Leaving out every picture, output the records below exactly as they are.

Extracted entries =>
◆ ◆ ◆ ◆ ◆ ◆ ◆

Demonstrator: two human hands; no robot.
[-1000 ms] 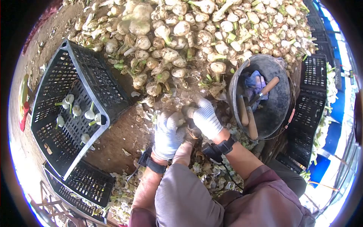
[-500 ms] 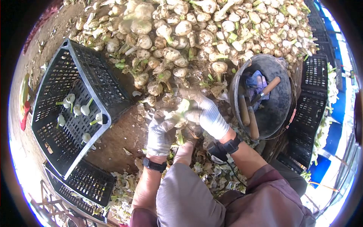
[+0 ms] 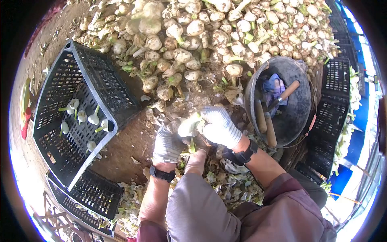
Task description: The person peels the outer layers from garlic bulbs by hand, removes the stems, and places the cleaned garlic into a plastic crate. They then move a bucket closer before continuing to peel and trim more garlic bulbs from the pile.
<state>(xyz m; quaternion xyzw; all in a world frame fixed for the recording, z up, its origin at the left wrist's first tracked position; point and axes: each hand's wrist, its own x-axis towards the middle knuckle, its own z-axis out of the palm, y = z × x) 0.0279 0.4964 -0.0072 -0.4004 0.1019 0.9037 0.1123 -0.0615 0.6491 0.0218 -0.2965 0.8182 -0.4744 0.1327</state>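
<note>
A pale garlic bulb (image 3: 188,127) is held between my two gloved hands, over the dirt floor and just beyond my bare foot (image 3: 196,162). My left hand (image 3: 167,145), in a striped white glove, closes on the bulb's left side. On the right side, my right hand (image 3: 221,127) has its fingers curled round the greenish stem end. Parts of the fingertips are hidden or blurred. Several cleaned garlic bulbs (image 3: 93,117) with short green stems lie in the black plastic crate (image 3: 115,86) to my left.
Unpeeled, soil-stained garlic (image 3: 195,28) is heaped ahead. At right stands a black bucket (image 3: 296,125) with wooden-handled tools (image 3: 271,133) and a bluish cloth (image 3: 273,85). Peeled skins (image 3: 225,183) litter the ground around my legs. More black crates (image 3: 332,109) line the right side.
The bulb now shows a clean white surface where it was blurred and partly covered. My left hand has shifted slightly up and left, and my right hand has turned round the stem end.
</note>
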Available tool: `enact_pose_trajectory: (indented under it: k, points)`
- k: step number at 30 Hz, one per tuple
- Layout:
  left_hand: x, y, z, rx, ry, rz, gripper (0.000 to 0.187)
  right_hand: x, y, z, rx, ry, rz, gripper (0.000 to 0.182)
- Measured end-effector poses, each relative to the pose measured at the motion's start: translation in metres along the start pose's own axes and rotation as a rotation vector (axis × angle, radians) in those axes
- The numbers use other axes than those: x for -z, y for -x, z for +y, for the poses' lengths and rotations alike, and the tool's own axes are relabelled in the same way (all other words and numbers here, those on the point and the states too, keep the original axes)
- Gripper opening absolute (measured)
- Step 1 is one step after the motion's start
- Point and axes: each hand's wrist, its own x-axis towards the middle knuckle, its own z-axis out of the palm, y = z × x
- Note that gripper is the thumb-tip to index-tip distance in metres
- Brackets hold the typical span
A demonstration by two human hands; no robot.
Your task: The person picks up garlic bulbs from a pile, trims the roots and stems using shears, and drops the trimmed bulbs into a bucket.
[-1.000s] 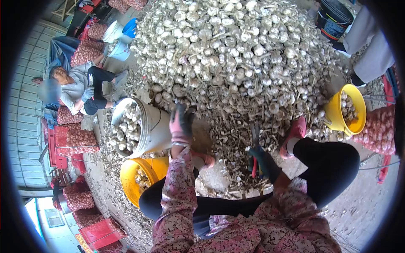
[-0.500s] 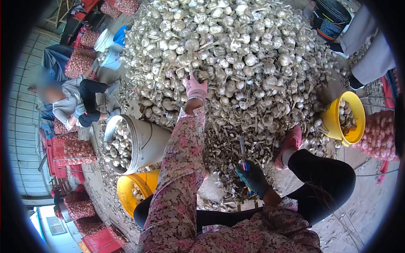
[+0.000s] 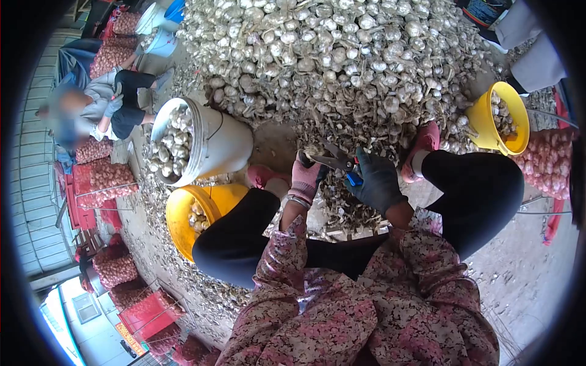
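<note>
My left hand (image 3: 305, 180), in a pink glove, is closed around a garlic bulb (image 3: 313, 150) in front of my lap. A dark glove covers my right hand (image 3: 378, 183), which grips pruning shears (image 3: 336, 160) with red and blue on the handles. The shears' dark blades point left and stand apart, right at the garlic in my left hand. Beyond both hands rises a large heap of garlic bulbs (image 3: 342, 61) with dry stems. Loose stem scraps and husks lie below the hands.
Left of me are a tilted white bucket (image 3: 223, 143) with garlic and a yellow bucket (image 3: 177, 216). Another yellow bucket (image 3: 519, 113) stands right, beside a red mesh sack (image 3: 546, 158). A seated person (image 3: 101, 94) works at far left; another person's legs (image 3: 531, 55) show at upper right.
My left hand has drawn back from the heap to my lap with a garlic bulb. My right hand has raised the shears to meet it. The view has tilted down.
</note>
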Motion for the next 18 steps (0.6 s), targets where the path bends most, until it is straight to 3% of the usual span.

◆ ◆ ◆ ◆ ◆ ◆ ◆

Solution to this task =>
Demonstrator: two human hands; no robot.
[-1000 ms] 
[-500 ms] 
[+0 ms] 
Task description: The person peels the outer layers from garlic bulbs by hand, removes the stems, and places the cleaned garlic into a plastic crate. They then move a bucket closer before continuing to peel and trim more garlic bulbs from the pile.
<state>(xyz m; quaternion xyzw; all in a world frame fixed for the recording, z up, its origin at the left wrist's first tracked position; point and axes: each hand's wrist, its own x-axis towards the middle knuckle, its own z-axis out of the palm, y = z × x) 0.0279 0.4964 -0.0072 -0.4004 0.1019 0.9037 0.1123 -0.0615 0.6491 0.0218 -0.2965 0.8182 -0.4744 0.1327</state>
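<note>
A pale garlic bulb (image 3: 188,127) is held between my two gloved hands, over the dirt floor and just beyond my bare foot (image 3: 196,162). My left hand (image 3: 167,145), in a striped white glove, closes on the bulb's left side. On the right side, my right hand (image 3: 221,127) has its fingers curled round the greenish stem end. Parts of the fingertips are hidden or blurred. Several cleaned garlic bulbs (image 3: 93,117) with short green stems lie in the black plastic crate (image 3: 115,86) to my left.
Unpeeled, soil-stained garlic (image 3: 195,28) is heaped ahead. At right stands a black bucket (image 3: 296,125) with wooden-handled tools (image 3: 271,133) and a bluish cloth (image 3: 273,85). Peeled skins (image 3: 225,183) litter the ground around my legs. More black crates (image 3: 332,109) line the right side.
The bulb now shows a clean white surface where it was blurred and partly covered. My left hand has shifted slightly up and left, and my right hand has turned round the stem end.
</note>
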Available tool: `enact_pose_trajectory: (indented under it: k, points)`
- k: step number at 30 Hz, one per tuple
- Layout:
  left_hand: x, y, z, rx, ry, rz, gripper (0.000 to 0.187)
  right_hand: x, y, z, rx, ry, rz, gripper (0.000 to 0.182)
- Measured end-effector poses, each relative to the pose measured at the motion's start: translation in metres along the start pose's own axes and rotation as a rotation vector (axis × angle, radians) in those axes
- The numbers use other axes than those: x for -z, y for -x, z for +y, for the poses' lengths and rotations alike, and the tool's own axes are relabelled in the same way (all other words and numbers here, those on the point and the states too, keep the original axes)
- Gripper opening absolute (measured)
- Step 1 is one step after the motion's start
- Point and axes: each hand's wrist, its own x-axis towards the middle knuckle, its own z-axis out of the palm, y = z × x
- Note that gripper is the thumb-tip to index-tip distance in metres
- Brackets hold the typical span
A demonstration by two human hands; no robot.
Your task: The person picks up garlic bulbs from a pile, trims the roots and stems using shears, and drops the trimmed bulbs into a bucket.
[-1.000s] 
[-0.500s] 
[+0.000s] 
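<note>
My left hand (image 3: 305, 180), in a pink glove, is closed around a garlic bulb (image 3: 313, 150) in front of my lap. A dark glove covers my right hand (image 3: 378, 183), which grips pruning shears (image 3: 336, 160) with red and blue on the handles. The shears' dark blades point left and stand apart, right at the garlic in my left hand. Beyond both hands rises a large heap of garlic bulbs (image 3: 342, 61) with dry stems. Loose stem scraps and husks lie below the hands.
Left of me are a tilted white bucket (image 3: 223, 143) with garlic and a yellow bucket (image 3: 177, 216). Another yellow bucket (image 3: 519, 113) stands right, beside a red mesh sack (image 3: 546, 158). A seated person (image 3: 101, 94) works at far left; another person's legs (image 3: 531, 55) show at upper right.
My left hand has drawn back from the heap to my lap with a garlic bulb. My right hand has raised the shears to meet it. The view has tilted down.
</note>
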Motion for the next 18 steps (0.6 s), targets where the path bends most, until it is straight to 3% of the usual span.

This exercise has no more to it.